Action item ▸
Below are the entries; give again exactly the lines from the one mentioning "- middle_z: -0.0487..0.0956" through the one mentioning "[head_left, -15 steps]", inclusive.

Data under study ▸

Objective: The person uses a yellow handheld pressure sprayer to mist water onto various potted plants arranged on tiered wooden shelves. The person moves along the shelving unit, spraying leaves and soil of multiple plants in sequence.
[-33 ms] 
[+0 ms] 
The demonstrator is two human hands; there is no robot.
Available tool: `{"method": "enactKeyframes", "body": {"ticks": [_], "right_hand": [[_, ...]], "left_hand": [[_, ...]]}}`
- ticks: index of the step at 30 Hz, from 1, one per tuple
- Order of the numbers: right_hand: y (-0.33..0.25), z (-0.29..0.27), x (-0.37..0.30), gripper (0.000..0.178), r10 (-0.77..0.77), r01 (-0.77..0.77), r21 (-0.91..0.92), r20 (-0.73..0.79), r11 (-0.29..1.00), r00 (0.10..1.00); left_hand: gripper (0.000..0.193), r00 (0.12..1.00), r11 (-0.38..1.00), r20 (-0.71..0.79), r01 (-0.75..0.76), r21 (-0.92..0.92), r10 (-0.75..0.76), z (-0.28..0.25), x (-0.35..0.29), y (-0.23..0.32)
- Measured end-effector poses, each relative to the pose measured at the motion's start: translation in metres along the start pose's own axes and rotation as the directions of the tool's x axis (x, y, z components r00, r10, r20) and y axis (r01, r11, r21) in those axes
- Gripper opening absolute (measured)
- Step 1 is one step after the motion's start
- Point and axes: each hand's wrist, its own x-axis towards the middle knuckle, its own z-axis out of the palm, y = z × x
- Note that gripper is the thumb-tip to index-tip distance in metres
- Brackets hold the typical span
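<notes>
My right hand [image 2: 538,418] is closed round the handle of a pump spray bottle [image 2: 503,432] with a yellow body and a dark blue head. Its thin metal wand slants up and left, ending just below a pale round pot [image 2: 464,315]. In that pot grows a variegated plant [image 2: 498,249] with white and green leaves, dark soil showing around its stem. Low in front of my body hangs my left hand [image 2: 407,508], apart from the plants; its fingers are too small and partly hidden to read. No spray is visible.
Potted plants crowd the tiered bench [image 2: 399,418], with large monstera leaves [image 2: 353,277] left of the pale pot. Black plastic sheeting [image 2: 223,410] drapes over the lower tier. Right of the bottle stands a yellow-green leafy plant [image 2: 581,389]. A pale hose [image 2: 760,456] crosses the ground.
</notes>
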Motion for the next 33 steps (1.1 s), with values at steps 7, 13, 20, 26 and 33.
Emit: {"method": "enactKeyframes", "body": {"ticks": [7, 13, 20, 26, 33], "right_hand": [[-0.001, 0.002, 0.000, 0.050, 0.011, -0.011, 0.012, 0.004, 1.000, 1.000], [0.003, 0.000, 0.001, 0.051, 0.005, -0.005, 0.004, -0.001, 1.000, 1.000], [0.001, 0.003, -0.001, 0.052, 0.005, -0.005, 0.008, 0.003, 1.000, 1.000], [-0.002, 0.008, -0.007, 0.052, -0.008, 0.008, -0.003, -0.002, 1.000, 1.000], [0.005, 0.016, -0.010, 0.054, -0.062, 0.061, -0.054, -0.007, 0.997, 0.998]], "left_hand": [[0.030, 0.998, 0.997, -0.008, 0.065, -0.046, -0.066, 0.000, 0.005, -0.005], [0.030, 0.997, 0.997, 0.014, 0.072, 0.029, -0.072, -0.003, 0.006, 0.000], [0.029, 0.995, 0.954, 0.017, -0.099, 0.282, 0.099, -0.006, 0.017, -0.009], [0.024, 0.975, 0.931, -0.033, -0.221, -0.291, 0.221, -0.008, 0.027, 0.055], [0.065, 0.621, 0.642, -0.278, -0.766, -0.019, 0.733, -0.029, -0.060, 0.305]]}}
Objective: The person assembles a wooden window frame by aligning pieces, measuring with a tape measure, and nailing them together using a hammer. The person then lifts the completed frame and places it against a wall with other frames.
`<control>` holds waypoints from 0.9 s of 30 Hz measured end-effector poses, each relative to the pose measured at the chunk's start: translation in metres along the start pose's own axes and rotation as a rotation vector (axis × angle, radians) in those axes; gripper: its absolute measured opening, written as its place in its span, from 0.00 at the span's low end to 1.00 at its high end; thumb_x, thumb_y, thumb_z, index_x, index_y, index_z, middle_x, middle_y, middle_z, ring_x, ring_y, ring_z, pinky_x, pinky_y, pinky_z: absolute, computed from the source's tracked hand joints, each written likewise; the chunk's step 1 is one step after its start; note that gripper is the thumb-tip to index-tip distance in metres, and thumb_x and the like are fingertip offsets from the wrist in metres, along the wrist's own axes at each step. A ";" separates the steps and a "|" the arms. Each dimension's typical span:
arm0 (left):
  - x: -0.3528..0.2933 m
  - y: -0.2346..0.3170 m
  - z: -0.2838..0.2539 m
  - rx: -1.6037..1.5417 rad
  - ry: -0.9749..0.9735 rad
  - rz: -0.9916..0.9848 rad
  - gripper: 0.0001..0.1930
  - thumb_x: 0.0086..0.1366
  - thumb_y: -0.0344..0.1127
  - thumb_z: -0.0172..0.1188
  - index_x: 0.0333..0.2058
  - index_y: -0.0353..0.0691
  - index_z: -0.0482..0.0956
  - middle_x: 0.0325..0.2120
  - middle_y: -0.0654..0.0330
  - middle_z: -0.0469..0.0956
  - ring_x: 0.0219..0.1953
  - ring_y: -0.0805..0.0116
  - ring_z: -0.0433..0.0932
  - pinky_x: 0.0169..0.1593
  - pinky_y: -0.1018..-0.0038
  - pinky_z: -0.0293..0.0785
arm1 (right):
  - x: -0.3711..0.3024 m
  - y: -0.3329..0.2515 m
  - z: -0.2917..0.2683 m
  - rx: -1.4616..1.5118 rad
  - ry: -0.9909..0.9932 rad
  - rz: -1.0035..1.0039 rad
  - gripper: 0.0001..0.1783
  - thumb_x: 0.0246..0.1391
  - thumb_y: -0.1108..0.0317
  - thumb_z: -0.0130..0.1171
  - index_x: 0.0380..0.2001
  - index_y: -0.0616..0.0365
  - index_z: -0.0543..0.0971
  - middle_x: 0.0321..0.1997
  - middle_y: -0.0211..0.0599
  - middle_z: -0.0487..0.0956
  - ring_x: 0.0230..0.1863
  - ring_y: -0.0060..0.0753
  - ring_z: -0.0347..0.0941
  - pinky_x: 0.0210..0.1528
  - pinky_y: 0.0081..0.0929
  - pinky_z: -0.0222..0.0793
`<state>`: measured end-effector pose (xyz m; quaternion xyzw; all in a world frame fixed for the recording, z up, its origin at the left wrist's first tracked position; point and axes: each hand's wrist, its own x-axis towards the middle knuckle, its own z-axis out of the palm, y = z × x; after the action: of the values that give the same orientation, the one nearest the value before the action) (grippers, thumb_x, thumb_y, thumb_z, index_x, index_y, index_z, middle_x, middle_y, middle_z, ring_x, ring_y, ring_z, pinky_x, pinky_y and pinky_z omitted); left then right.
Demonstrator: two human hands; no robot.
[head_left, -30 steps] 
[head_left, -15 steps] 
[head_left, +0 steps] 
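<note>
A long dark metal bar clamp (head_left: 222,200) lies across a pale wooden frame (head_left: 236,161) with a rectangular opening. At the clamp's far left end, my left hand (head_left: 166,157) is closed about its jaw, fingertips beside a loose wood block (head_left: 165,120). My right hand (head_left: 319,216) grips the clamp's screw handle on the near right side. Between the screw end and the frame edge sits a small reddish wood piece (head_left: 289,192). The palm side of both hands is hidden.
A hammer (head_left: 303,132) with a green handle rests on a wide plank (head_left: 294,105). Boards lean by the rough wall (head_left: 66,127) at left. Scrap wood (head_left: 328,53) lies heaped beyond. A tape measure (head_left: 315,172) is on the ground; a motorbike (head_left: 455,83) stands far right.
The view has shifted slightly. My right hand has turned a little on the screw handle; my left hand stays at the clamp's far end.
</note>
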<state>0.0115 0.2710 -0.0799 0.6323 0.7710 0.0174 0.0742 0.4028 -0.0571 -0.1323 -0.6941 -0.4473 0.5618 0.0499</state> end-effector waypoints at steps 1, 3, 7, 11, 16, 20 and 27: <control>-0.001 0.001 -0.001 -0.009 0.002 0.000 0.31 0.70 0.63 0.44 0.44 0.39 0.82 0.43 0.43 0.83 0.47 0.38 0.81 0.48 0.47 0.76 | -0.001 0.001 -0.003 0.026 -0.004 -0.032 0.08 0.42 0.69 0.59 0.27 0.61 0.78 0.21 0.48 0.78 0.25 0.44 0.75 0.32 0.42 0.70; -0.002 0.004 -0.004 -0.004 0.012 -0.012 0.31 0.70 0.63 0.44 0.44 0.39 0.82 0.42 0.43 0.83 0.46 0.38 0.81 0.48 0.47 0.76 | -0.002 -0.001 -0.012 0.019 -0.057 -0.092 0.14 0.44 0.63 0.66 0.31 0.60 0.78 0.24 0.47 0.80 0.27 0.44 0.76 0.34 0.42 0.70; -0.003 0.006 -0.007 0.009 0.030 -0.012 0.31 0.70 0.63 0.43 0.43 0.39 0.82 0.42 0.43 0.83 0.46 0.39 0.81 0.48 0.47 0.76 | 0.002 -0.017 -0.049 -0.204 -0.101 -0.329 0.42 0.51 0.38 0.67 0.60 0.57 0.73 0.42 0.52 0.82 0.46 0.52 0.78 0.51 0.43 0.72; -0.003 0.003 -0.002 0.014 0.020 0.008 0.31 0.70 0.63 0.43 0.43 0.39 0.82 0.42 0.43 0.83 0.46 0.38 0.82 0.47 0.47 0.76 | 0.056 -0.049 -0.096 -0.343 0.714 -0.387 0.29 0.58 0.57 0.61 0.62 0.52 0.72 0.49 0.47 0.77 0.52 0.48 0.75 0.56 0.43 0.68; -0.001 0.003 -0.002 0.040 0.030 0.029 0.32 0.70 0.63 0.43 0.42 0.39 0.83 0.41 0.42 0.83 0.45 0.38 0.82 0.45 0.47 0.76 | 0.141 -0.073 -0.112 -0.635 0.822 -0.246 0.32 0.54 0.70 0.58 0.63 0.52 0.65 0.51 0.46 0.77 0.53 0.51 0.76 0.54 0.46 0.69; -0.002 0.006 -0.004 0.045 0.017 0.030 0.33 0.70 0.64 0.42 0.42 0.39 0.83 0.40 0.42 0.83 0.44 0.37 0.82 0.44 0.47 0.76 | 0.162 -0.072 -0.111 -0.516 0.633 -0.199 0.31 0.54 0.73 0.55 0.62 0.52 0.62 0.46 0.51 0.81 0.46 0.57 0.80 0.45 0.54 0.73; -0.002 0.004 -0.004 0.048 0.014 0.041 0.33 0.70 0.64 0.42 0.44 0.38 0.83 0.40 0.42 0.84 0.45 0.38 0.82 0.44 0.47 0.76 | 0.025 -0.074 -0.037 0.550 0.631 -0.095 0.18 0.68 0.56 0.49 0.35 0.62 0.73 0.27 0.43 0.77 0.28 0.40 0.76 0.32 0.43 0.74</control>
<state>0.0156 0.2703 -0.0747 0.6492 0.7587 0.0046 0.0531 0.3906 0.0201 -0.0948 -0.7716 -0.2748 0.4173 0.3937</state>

Written reply ▸
  - middle_z: -0.0487..0.0956
  - ring_x: 0.0230..0.1863
  - ring_y: -0.0060..0.0753
  - ring_z: -0.0347..0.0941
  - pinky_x: 0.0210..0.1528
  - pinky_y: 0.0081..0.0929
  - pinky_z: -0.0222..0.0793
`<state>`: measured end-effector pose (xyz m; quaternion xyzw; all in a world frame fixed for the recording, z up, its origin at the left wrist's first tracked position; point and axes: each hand's wrist, its own x-axis towards the middle knuckle, its own z-axis out of the palm, y = z × x; after the action: of the values that give the same orientation, the one nearest the value before the action) (grippers, thumb_x, thumb_y, thumb_z, index_x, index_y, index_z, middle_x, middle_y, middle_z, ring_x, ring_y, ring_z, pinky_x, pinky_y and pinky_z omitted); left then right.
Demonstrator: two human hands; no robot.
[head_left, -30 steps] 
[head_left, -15 steps] 

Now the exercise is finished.